Kremlin alarmed by report on planned US cyberattack on Russia
A series of covert counterattacks are planned on Russian networks, NYT reported, prompting Moscow’s condemnation.
Russia has expressed its alarm after it was reported the United States was planning a series of covert counterattacks on Russian networks, saying such strikes would amount to cybercrimes.
The report by The New York Times on March 7 said the planned US move would be in response to the hacking of SolarWinds software that US officials say was conducted by Russia, something Moscow denies.
“This is alarming information,” Dmitry Peskov, Kremlin spokesman, said on Tuesday. “This would be pure international cybercrime.”
US intelligence agencies in January said Russia was likely behind an enormous hack of government departments and corporations.
In a rare joint statement, the Federal Bureau of Investigations, the National Security Agency and the Cybersecurity and Infrastructure Security Agency said the hacking appeared to be part of “intelligence-gathering” and suggested the evidence so far points to a Russian spying effort rather than an attempt to damage or disrupt government operations.
The agencies said the actor, “likely Russian in origin, is responsible for most or all of the recently discovered, ongoing cyber compromises of both government and non-governmental networks”.
“This is a serious compromise that will require a sustained and dedicated effort to remediate,” the statement said.

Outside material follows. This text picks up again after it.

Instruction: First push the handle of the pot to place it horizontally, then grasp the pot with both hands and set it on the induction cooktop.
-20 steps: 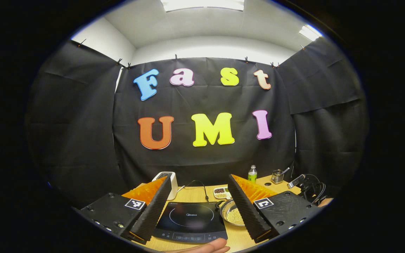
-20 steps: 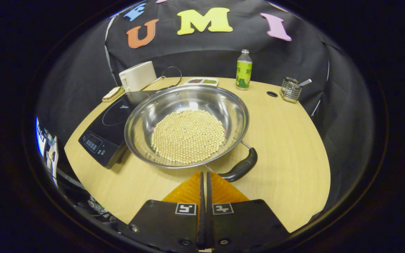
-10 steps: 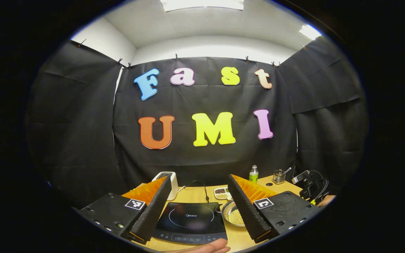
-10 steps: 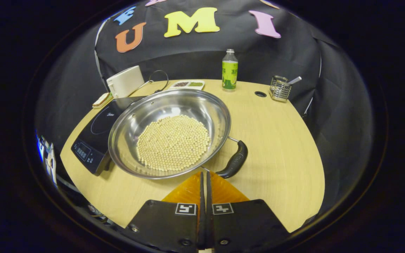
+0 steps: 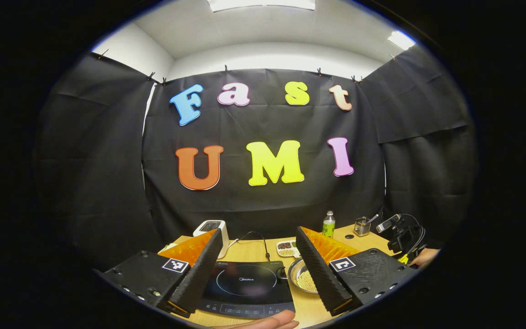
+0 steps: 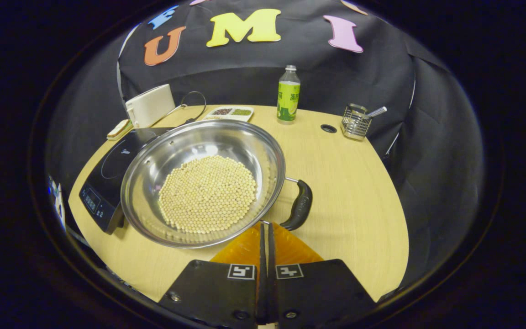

Russia has denied involvement in the hack.
Citing officials, the Times reported the US counterattack to the hacking was expected over the next three weeks.
It said a series of clandestine actions were expected across Russian networks that were intended to be evident to President Vladimir Putin and his intelligence services and military but not to the wider world.
US President Joe Biden announced in December last year that cybersecurity would be a priority in his administration.
Under a recent law, Biden must open a cyber-focused office reporting to a new National Cyber Director, who will coordinate the federal government’s vast cyber-capabilities.